### Directions
Return only the lines of the listing below that run from the line with "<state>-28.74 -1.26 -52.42" through the line with "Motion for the", both ends included, exactly as written.

---- Source data

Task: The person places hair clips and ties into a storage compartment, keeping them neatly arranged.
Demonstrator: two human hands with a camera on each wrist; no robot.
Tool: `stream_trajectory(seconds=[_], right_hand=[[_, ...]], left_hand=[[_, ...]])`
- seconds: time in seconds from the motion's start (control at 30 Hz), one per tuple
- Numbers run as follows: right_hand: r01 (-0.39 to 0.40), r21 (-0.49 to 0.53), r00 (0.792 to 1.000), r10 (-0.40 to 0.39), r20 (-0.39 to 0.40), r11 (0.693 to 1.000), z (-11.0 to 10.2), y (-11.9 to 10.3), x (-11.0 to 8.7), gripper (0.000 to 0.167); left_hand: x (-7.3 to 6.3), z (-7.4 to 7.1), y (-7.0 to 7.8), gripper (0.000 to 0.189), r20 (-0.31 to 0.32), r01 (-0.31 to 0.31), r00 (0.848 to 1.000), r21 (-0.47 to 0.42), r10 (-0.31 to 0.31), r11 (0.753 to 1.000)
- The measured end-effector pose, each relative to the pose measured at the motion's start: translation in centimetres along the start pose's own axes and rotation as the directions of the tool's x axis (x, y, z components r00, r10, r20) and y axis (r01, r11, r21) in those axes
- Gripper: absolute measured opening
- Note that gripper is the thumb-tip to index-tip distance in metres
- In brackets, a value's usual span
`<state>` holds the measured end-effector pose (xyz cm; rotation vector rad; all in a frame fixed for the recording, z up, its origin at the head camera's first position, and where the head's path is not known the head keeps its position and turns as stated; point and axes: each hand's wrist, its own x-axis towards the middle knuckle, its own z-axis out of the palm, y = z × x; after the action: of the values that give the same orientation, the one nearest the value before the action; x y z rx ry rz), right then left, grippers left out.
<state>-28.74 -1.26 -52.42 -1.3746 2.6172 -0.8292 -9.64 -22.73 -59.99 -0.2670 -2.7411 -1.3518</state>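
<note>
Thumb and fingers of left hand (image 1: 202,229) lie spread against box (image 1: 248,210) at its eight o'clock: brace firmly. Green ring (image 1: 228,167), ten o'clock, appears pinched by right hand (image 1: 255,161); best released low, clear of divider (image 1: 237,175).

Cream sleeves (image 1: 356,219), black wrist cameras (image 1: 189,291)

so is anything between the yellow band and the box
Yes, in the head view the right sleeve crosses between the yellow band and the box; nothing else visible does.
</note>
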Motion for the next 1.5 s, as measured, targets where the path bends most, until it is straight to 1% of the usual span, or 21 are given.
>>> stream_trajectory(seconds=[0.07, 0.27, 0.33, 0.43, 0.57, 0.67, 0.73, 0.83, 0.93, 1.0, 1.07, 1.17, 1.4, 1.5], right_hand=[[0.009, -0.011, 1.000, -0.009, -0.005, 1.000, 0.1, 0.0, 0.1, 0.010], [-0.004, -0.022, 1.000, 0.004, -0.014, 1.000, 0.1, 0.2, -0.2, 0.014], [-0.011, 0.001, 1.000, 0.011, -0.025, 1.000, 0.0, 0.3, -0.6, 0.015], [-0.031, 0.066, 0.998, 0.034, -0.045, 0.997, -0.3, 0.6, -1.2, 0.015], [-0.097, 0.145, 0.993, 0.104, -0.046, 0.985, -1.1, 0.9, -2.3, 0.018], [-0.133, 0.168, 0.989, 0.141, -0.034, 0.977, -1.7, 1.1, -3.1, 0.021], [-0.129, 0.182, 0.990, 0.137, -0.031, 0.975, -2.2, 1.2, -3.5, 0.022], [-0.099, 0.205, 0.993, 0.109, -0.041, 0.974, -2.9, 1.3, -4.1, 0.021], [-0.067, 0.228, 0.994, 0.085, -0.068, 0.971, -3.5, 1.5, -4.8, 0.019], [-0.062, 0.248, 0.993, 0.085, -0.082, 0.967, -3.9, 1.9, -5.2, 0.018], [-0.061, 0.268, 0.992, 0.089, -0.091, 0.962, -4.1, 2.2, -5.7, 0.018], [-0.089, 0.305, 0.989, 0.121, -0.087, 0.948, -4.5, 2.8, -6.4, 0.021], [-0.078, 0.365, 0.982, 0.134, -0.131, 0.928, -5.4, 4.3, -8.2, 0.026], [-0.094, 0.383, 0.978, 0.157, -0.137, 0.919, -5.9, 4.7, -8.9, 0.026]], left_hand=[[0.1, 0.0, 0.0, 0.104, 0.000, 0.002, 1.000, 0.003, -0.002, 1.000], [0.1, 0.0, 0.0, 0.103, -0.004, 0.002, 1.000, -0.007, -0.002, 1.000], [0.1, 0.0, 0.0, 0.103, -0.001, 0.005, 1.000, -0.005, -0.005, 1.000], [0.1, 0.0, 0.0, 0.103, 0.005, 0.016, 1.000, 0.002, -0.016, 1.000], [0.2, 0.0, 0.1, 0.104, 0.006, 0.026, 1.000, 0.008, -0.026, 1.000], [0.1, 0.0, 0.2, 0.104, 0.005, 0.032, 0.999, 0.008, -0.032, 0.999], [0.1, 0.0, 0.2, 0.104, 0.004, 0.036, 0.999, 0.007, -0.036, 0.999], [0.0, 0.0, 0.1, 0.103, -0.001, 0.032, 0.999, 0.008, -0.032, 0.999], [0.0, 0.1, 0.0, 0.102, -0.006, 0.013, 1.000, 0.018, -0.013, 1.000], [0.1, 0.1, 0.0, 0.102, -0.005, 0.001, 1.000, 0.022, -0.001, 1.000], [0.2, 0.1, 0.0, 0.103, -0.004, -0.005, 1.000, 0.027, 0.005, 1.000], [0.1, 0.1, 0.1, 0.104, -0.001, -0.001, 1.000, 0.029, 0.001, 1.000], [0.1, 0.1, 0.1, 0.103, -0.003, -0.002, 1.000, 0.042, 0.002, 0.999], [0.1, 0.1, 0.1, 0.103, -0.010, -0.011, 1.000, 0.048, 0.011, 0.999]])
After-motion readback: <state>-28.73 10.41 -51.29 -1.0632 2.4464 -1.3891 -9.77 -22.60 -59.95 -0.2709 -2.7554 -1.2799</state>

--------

### Reply to the task
<state>-28.74 -1.26 -52.42 -1.3746 2.6172 -0.8292 -9.64 -22.73 -59.99 -0.2670 -2.7411 -1.3518</state>
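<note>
Thumb and fingers of left hand (image 1: 202,229) lie spread against box (image 1: 248,210) at its eight o'clock: brace firmly. Green ring (image 1: 228,167), ten o'clock, appears pinched by right hand (image 1: 255,161); best released low, clear of divider (image 1: 237,175).

Cream sleeves (image 1: 356,219), black wrist cameras (image 1: 189,291)

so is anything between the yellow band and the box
Yes, in the head view the right sleeve crosses between the yellow band and the box; nothing else visible does.
</note>
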Motion for the next 1.5 s, as measured, targets where the path bends most, until it is straight to 1% of the usual span, or 21 are given.

The exercise contains nothing more.